University of Minnesota scientists are studying such epigenetic markers as they play into obesity, smoking, cancer, heart disease and other conditions. An overall goal of the various studies is to determine how behavior — such as smoking — and environmental factors — such as air pollution or even stress — can change the effective work of DNA.
Beyond shedding new understanding on the medical conditions, the research could lead to new treatments and medicines that can specifically target epigenetic markers.
New biology
The shift toward examining genes in their environmental context is applauded by many theologians and philosophers for whom biology had become too mechanistic, leaving little room for alternative interpretations of nature and its intricate systems – even, little room for mystery.
“None of this is absolutely new, but I think there has to be a shift that is going on and biology is now more open to a holistic perspective than it was a few decades ago,” said Fraser Watts, past president of the International Society for Science and Religion (ISSR) based in Cambridge, UK.

Watts made his remarks at a conference at Oxford University in July sponsored by the Oxford-based Ian Ramsey Centre for Science and Religion and the ISSR. Other speakers, primarily from the U.S. and the UK, expanded on the need to preserve morality, values, religion and meaning in a context where the basic biological elements of life are mapped down to the level of the genome.
Be wary, Watts said, of the deterministic view that human character and behavior are shaped by genes alone; that view distorts the reality of the living world. A more holistic view takes into account the complex relationship between parts and wholes.
“The idea that we have almost got nature sorted out excites some people more than the idea that nature is a mystery that we will never quite understand,” Watts said. “If you get excited by the idea that we’ve almost got nature sorted out, then you’re going to want to exaggerate the extent to which we have got it sorted out.”

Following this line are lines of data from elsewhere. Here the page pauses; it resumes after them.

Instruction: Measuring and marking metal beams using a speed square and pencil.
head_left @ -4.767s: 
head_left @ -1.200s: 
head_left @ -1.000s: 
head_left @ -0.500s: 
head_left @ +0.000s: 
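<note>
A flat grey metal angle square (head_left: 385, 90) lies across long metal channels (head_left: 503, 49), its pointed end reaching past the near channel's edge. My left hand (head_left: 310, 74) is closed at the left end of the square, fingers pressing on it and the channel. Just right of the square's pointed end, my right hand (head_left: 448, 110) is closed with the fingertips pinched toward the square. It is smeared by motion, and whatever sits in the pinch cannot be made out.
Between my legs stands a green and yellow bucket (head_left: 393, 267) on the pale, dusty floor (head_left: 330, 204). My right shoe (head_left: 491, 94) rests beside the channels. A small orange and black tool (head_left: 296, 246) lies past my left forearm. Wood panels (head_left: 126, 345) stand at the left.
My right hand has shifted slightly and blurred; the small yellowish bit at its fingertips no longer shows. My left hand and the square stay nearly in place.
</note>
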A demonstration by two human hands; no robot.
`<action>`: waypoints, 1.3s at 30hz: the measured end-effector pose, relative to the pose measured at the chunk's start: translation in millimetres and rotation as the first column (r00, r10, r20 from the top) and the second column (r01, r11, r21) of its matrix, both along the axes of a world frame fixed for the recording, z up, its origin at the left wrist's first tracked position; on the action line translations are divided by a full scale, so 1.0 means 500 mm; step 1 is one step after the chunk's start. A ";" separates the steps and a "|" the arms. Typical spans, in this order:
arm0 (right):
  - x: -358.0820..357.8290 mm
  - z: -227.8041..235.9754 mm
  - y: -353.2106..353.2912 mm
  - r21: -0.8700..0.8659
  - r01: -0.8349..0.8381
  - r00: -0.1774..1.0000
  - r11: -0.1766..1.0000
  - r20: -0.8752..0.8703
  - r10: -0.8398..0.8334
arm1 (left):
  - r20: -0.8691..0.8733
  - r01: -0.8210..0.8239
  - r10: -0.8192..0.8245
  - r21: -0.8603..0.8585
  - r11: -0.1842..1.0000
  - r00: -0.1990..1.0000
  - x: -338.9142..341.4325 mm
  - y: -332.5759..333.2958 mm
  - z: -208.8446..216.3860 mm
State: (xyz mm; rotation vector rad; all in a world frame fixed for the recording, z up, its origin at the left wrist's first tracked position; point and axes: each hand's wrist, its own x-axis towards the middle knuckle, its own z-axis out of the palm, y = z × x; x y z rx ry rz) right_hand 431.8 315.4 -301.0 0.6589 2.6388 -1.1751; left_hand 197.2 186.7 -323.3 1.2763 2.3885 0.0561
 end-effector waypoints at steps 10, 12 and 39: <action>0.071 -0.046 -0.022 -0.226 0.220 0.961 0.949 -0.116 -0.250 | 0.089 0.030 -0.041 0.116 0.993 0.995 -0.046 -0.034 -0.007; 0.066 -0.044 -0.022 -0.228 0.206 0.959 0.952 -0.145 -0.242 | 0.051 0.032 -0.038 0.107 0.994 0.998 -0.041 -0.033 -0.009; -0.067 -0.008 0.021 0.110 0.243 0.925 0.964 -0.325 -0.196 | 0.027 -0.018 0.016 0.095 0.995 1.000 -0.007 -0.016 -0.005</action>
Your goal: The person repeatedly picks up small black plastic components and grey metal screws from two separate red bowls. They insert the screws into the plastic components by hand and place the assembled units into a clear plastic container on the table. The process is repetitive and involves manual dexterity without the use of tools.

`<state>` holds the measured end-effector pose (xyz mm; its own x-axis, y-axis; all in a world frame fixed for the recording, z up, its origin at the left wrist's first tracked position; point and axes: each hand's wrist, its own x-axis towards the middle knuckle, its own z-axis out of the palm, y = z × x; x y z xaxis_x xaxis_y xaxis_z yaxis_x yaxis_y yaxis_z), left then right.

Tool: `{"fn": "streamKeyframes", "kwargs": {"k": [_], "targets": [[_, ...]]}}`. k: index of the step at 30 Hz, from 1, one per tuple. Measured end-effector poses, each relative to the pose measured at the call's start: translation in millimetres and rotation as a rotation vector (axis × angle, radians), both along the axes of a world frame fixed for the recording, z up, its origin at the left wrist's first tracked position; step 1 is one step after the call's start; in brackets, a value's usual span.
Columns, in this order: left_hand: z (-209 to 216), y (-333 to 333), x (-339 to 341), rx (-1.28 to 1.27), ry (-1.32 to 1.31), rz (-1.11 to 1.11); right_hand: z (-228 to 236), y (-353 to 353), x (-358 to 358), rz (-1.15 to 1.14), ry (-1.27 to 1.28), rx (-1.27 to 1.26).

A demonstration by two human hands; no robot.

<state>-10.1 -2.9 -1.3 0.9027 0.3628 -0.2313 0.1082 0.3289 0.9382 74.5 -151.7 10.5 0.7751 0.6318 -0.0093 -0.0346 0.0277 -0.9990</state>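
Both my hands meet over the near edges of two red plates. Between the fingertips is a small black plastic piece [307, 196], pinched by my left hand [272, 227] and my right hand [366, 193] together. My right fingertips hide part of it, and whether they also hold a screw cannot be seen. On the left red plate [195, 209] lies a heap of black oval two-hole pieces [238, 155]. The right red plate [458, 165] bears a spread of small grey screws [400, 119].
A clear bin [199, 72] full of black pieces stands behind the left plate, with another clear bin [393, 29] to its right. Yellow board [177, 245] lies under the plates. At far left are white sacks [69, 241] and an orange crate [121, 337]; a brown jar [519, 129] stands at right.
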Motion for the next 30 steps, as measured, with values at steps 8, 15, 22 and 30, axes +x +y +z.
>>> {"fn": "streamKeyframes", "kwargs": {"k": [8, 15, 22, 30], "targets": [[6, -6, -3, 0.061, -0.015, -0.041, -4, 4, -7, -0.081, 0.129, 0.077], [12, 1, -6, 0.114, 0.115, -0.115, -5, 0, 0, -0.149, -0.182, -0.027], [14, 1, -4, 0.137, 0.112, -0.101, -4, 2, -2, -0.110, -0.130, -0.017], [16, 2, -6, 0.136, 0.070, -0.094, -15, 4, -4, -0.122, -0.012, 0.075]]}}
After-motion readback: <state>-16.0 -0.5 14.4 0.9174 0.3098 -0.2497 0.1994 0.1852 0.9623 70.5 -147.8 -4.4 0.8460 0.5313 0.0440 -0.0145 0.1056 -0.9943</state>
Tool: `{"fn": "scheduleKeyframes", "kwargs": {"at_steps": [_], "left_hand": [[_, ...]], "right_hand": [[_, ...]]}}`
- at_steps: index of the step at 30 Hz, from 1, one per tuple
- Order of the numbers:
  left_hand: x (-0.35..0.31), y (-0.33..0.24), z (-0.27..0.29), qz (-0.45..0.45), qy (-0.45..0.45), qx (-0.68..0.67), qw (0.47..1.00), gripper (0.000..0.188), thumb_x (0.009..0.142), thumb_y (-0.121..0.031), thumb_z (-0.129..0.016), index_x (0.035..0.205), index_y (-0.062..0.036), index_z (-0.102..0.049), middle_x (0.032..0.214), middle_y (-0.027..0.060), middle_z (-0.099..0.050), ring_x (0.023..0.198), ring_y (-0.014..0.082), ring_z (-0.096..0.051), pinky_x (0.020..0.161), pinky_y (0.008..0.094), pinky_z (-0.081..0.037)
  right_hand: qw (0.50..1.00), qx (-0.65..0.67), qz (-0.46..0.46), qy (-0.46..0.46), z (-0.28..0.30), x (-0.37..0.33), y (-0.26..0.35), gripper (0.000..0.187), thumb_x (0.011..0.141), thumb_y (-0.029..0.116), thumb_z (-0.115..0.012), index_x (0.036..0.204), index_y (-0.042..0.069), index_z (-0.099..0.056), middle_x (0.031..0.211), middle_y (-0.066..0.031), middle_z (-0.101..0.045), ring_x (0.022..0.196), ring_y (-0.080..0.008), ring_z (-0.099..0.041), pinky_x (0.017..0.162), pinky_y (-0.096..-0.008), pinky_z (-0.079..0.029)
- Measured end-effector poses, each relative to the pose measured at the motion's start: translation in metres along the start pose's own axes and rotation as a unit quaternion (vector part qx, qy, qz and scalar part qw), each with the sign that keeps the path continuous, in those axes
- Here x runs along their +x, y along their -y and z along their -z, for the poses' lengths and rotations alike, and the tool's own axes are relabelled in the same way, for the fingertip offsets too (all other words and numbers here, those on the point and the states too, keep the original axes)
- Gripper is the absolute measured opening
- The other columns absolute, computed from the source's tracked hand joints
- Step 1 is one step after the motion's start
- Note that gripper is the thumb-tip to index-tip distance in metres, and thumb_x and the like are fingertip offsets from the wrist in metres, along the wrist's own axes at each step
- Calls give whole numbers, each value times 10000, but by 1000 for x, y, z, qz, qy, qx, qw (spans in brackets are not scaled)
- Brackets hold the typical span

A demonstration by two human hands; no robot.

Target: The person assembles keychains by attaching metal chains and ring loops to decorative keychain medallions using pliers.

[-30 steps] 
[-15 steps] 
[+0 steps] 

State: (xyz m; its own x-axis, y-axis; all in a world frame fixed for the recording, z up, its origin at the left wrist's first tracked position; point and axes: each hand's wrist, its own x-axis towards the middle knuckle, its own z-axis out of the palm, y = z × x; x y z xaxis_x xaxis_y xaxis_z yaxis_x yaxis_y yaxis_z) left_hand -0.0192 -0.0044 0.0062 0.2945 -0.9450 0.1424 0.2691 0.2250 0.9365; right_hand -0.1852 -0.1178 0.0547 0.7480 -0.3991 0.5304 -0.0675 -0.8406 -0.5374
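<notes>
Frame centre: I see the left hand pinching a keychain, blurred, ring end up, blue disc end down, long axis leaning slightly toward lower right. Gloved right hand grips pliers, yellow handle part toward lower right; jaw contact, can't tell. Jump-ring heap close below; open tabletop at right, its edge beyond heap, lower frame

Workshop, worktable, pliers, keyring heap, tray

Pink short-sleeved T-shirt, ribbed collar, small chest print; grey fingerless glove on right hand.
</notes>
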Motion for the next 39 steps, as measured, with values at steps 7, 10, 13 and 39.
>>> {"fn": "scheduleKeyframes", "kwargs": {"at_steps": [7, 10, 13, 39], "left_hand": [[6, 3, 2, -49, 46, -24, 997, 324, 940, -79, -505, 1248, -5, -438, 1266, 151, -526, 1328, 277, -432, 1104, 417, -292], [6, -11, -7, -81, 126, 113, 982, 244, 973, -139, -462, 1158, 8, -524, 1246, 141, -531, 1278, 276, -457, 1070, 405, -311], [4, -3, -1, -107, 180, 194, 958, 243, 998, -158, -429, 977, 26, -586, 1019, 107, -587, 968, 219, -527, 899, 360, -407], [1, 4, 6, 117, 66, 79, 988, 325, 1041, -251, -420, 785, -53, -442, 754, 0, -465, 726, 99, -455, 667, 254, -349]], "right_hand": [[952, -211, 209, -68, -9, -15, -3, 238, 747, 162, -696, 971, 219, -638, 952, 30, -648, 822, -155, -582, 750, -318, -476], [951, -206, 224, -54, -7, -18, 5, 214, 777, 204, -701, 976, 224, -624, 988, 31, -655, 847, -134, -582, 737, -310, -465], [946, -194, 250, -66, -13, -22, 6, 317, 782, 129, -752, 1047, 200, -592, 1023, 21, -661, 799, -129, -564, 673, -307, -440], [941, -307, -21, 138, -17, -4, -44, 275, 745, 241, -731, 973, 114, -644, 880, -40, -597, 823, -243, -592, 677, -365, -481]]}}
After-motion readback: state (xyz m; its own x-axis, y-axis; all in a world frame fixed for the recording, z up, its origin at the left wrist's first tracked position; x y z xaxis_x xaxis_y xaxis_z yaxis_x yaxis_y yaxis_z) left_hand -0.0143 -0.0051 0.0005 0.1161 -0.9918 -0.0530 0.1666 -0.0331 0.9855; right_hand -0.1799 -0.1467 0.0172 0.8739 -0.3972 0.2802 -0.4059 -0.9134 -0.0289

Watts cited epigenetics as a prime example of a more complex perspective on the science of life. At its heart is the recognition that in real life DNA interacts with other factors that can effectively switch genes on and off. At least at this point of the research, epigenetics kindles a new awareness of the many secrets of life that are yet to be discovered.
Epigenetic clock
At GWG Life, much mystery remains about the epigenetics of longevity. The model the company is using does not necessarily identify epigenetic markers linked to specific diseases, said Sabes. Instead, it is built on a statistical framework incorporating data about longevity and epigenetic markers across broad population sets.
While many questions remain about the reasons this approach works, the model has withstood numerous challenges, and it has been replicated by other scientists, Nature reported.
GWG Life’s primary business is the secondary market where the company buys policies from seniors who no longer need them. While GWG is collecting and analyzing saliva samples, it doesn’t expect to factor the analysis into insurance policies until early 2018, Sabes said.
“Right now we are collecting and testing,” he said. “And we are working on developing our underwriting algorithm that’s derived from the longevity markers.”
Once the commercial model is ready, GWG’s target customers will be other insurance companies in the primary market, he said.
Ultimately, he said, the epigenetic model should “allow us to be more precise in our underwriting, and we think that’s a big deal, not so much for our business but more so for the primary life insurance industry.”
Reporting for the Oxford conference section of this story was supported in part by the International Society for Science and Religion.